President Trump opens two days of talks with Japanese Prime Minister Shinzo Abe on Tuesday at his South Florida resort, under sunny blue skies that offer no hint of the clouds forming on the U.S.-Japan relationship.

The first thunderclap came last month, when Trump unexpectedly accepted an invitation to meet with North Korean leader Kim Jong Un. Nuclear diplomacy is expected to be a dominant focus of this week's meeting between Trump and Abe.

The threat posed by North Korea's nuclear program was underscored the last time the leaders met at Mar-a-Lago, in February 2017. Trump and Abe were having dinner at the president's club when news arrived that North Korea had fired a test missile into the Sea of Japan.

Although Trump has advocated a policy of maximum pressure against North Korea, Abe worries that in his meeting with Kim, Trump might accept something less than a complete dismantling of Pyongyang's nuclear program.

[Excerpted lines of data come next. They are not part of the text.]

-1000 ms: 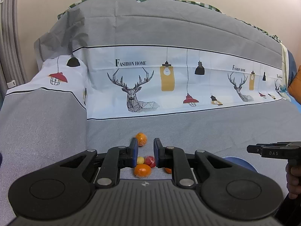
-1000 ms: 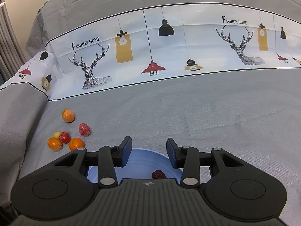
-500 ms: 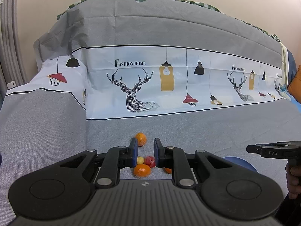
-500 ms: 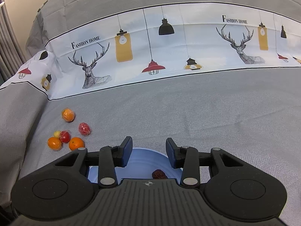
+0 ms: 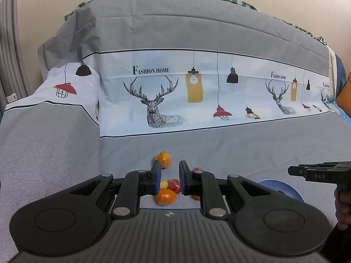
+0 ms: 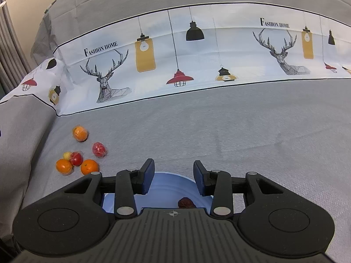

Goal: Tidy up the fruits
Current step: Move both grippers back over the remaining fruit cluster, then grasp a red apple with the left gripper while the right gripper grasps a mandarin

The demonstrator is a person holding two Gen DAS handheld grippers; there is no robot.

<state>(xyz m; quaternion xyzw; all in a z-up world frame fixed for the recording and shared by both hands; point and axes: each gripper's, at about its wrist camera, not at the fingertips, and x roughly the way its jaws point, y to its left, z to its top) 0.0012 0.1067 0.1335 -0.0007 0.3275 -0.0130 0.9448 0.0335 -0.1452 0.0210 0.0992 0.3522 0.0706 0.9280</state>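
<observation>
Several wrapped fruits lie on the grey cover. In the right wrist view, three oranges point(image 6: 89, 167), two red fruits point(image 6: 99, 150) and a small yellow one point(image 6: 67, 155) cluster at the left. A blue bowl point(image 6: 173, 183) holds one dark brown fruit point(image 6: 186, 202). My right gripper point(image 6: 173, 175) is open and empty, just above the bowl. My left gripper point(image 5: 169, 176) is open and empty, hovering above the cluster; an orange point(image 5: 165, 196), a red fruit point(image 5: 174, 184) and a yellow one point(image 5: 163, 184) show between its fingers. A far orange point(image 5: 163, 159) lies beyond.
The surface is a sofa under a grey cover, with a white deer-and-lamp printed band point(image 5: 197, 92) on the backrest. A covered armrest point(image 6: 17, 135) rises left of the fruits. The bowl point(image 5: 283, 189) and right gripper point(image 5: 318, 174) show at the left view's right.
</observation>
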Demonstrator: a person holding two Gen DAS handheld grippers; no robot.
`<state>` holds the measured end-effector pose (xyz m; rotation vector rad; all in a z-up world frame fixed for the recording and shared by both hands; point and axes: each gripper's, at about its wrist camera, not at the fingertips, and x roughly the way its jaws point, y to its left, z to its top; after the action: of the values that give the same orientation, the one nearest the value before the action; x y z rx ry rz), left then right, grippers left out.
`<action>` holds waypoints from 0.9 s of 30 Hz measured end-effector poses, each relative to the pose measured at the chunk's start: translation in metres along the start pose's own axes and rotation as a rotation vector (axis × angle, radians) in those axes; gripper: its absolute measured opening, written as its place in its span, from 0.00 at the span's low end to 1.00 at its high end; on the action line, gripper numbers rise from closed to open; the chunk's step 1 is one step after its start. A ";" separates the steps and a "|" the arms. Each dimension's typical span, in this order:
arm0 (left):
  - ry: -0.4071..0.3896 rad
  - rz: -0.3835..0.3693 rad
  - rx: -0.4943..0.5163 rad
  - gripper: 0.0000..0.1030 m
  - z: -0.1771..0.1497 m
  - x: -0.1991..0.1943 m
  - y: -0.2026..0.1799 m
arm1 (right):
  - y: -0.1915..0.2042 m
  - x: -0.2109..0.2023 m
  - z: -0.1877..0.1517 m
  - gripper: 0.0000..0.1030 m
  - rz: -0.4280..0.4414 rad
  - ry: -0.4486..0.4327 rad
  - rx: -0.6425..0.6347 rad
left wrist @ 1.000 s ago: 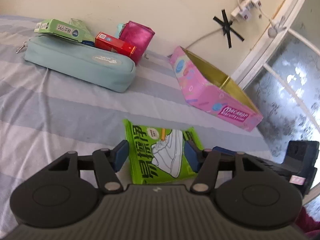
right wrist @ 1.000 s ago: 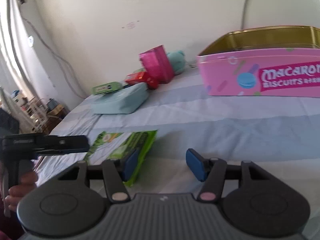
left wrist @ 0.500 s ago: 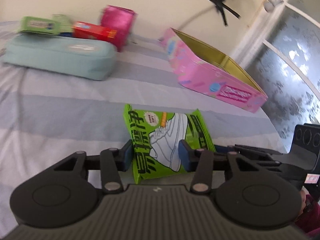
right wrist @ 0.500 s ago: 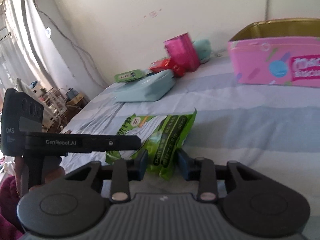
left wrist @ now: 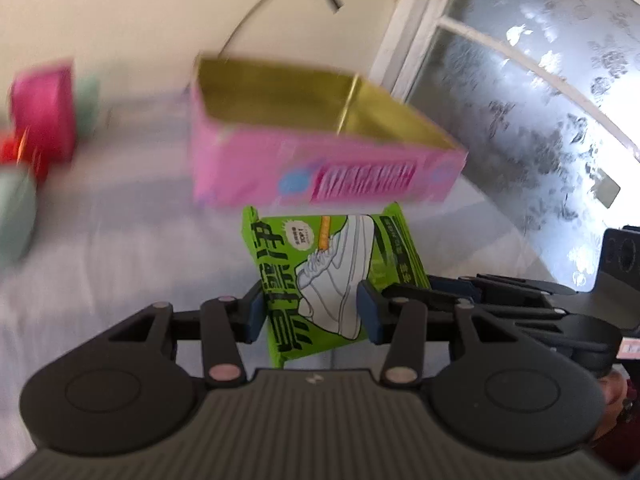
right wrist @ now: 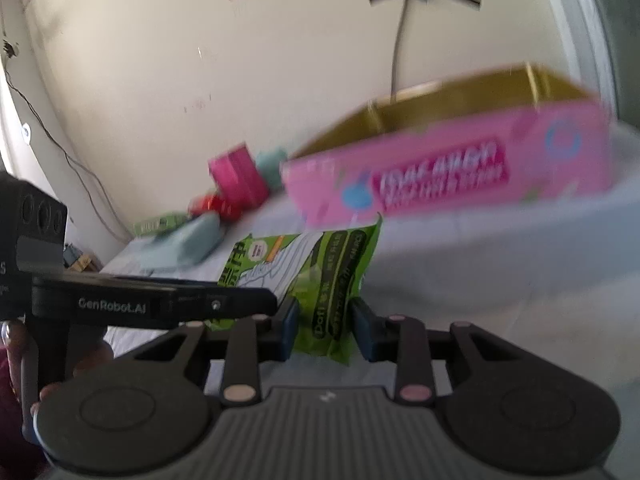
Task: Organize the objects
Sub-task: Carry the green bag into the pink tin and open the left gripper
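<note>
Left tool [left wrist: 311, 312] and right tool [right wrist: 323, 330] — both narrowed, the right closing — pinch the green packet [left wrist: 328, 276].

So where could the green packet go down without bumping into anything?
Two roomy spots: inside the open pink box, which looks empty, and the bare striped sheet between that box and the blue pouch. The far corner by the wall is crowded, with the shiny pink bag and small cartons packed together.

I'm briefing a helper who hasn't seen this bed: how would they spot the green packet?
Start at the open pink tin on the striped bedspread. Just in front of it, the green packet is held by both tongs. It alone shows a white sneaker drawing.
</note>
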<state>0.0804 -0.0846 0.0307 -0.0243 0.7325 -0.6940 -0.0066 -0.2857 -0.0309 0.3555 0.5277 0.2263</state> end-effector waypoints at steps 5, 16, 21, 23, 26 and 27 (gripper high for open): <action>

Aides downplayed the idea that Trump would make such concessions.

"President Trump has a team of people working for him now who have extensive experience dealing with the North Korean nuclear menace," said Matt Pottinger, the National Security Council's senior director for Asian affairs.

"The president has a great degree of respect for Prime Minister Abe's views on security in the region and on the peninsula," Pottinger added, stressing that Trump would listen carefully to Abe's concerns.

Trade is also on the agenda. Japan is feeling the pinch of a new 25 percent tariff the Trump administration has imposed on steel imports. While other U.S. allies such as Canada and South Korea won a reprieve from those tariffs, Japan has not.

Trump has used the cudgel of steel tariffs to win concessions from other trading partners, and that may be his goal with Japan. The U.S. had a trade deficit with Japan last year of $56 billion. Last week, Trump tweeted that he's working toward a trade deal with the country, "who has hit us hard on trade for years." Japan, however, has shown little interest in bilateral trade talks with the U.S.

Abe spent considerable political capital pushing Japan to join the Trans-Pacific Partnership, a 12-nation trade pact advanced by the Obama administration, only to have Trump pull the U.S. out of the deal in one of his first acts as president.

Japan and the other TPP nations have forged ahead with the agreement without the U.S. Then, in another turnaround last week, Trump told farm-state lawmakers he would consider rejoining TPP — a move that caught trading partners and even members of his own administration by surprise.

It's not clear that anything will come from that. Trump tweeted that he would only rejoin TPP if he could do so on much better terms — which the other countries are unlikely to grant. "For the American side at the moment, it's more of a thought than a policy, that's for sure," said Larry Kudlow, the new director of Trump's National Economic Council.

Despite Trump's unpredictability, Abe has worked hard to cultivate the American president. He's met more often with Trump than any other foreign leader has. Their first encounter came just over a week after the 2016 election, when Abe made a pilgrimage to Trump Tower to confer with the new president-elect.

As an introductory gift, Abe presented Trump with a $3,755 golf driver. Abe's father, who also served as prime minister, once golfed with President Eisenhower. Trump and Abe have continued the tradition in both Japan and Florida. Although aides initially said there would be no golf during this visit, Trump said he and Abe will "sneak out" for a round on Wednesday.